__AIM OF THE EXERCISE__
Among the lines below, restate word for word only those from the line with "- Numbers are" through the line with "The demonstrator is", with both end lines kept.

__GIVEN DATA__
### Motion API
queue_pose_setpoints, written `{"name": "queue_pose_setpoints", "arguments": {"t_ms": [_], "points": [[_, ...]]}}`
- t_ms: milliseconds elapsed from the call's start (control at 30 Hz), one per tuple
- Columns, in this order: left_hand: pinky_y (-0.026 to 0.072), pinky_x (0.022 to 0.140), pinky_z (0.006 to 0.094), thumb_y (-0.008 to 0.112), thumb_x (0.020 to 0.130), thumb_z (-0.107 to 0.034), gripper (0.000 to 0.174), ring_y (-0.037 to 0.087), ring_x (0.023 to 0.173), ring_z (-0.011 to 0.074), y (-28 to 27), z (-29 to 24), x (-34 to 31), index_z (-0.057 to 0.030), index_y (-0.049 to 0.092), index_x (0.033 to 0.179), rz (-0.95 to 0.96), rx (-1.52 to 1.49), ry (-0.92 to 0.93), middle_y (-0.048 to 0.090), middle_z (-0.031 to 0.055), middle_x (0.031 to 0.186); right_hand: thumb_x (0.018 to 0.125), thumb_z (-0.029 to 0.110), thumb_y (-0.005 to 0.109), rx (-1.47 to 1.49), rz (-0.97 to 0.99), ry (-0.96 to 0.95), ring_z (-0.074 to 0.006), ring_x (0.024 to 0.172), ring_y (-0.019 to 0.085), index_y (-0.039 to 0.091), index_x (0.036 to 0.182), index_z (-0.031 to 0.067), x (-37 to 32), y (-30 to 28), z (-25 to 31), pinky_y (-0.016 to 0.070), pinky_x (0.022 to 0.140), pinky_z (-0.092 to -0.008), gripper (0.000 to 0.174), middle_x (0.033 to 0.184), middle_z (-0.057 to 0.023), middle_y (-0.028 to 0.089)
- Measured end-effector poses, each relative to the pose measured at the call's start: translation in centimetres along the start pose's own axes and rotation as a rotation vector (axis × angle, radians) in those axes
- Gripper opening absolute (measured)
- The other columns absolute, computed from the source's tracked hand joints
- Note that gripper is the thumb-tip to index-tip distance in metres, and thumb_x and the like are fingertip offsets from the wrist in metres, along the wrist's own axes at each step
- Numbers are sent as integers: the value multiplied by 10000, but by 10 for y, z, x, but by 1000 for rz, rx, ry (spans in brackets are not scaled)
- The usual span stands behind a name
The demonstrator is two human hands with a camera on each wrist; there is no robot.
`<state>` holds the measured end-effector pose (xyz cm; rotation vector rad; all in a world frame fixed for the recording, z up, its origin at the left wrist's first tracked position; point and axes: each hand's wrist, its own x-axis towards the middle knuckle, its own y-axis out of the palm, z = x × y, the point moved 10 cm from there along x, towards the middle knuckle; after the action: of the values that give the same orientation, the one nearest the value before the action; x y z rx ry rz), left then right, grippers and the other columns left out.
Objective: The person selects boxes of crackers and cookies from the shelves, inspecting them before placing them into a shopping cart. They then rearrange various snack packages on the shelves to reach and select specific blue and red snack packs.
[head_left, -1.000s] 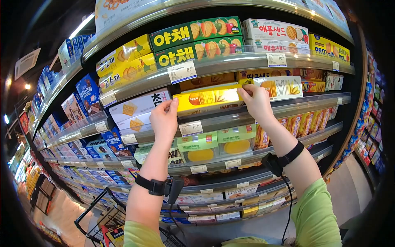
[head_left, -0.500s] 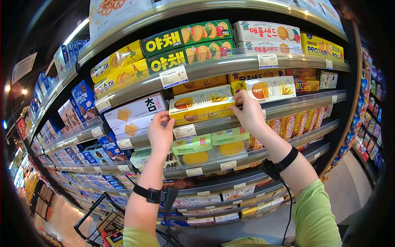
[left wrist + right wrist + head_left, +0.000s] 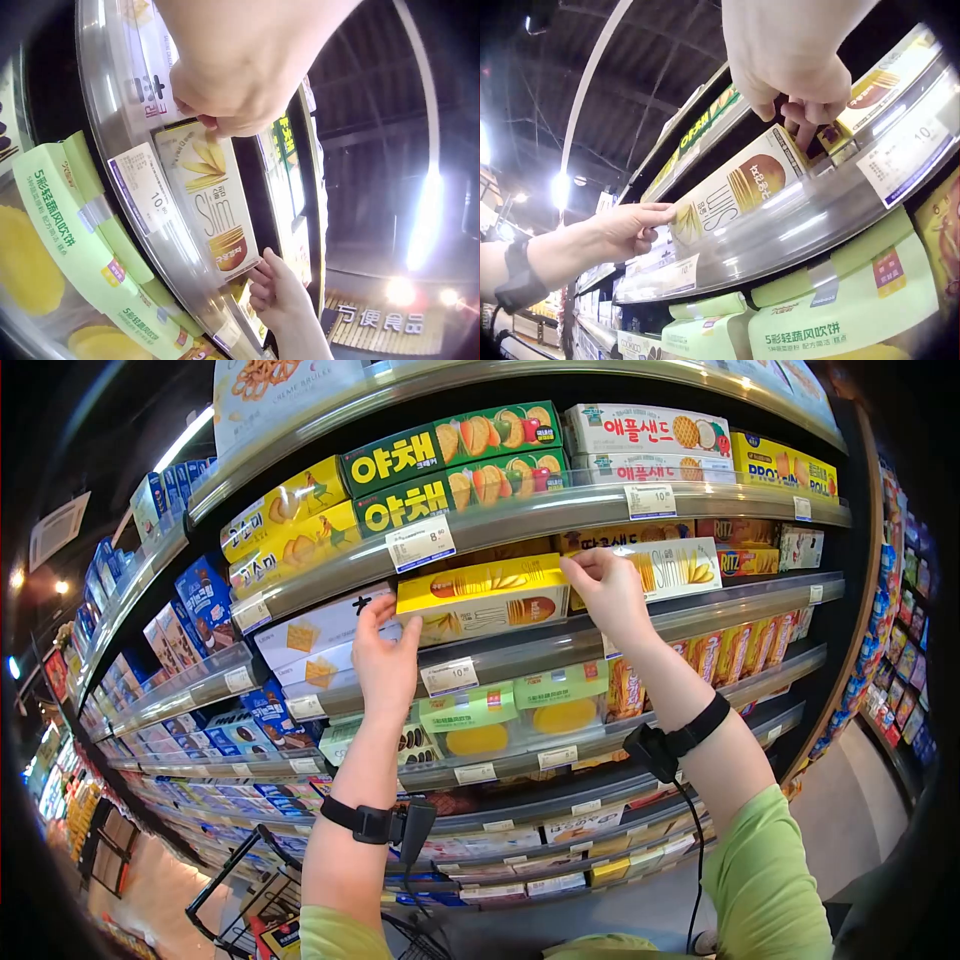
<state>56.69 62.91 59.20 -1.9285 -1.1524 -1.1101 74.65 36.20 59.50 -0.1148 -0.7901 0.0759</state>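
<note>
A long Slim cracker box (image 3: 485, 600) lies at the front of a middle shelf, its yellow side up and its white printed face forward. The lettering on that white face is upside down in the right wrist view. My left hand (image 3: 385, 660) holds the box's left end, thumb at the front corner. At the opposite end, my right hand (image 3: 612, 592) pinches the upper corner between thumb and fingers. Another white Slim box (image 3: 685, 567) sits just right of it, partly behind my right hand. White cracker boxes (image 3: 310, 645) are stacked to the left.
A clear shelf lip (image 3: 545, 645) with a price tag (image 3: 450, 676) runs along the front. Green cracker boxes (image 3: 455, 460) stand on the shelf above, and green-topped packs (image 3: 560, 700) on the one below. A black cart (image 3: 245, 890) is at lower left.
The box has turned in my hands: half a second ago its white face was up and its yellow side forward; now yellow is up and white faces forward. Both hands stay at its ends.
</note>
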Motion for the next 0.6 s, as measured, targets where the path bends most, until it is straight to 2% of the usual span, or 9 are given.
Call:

__FINAL ANSWER__
- Numbers are sent as integers: the value multiplied by 10000, but by 10 for y, z, x, but by 1000 for rz, rx, ry (spans in brackets are not scaled)
- The usual span stands behind a name
The demonstrator is two human hands with a camera on each wrist; there is no robot.

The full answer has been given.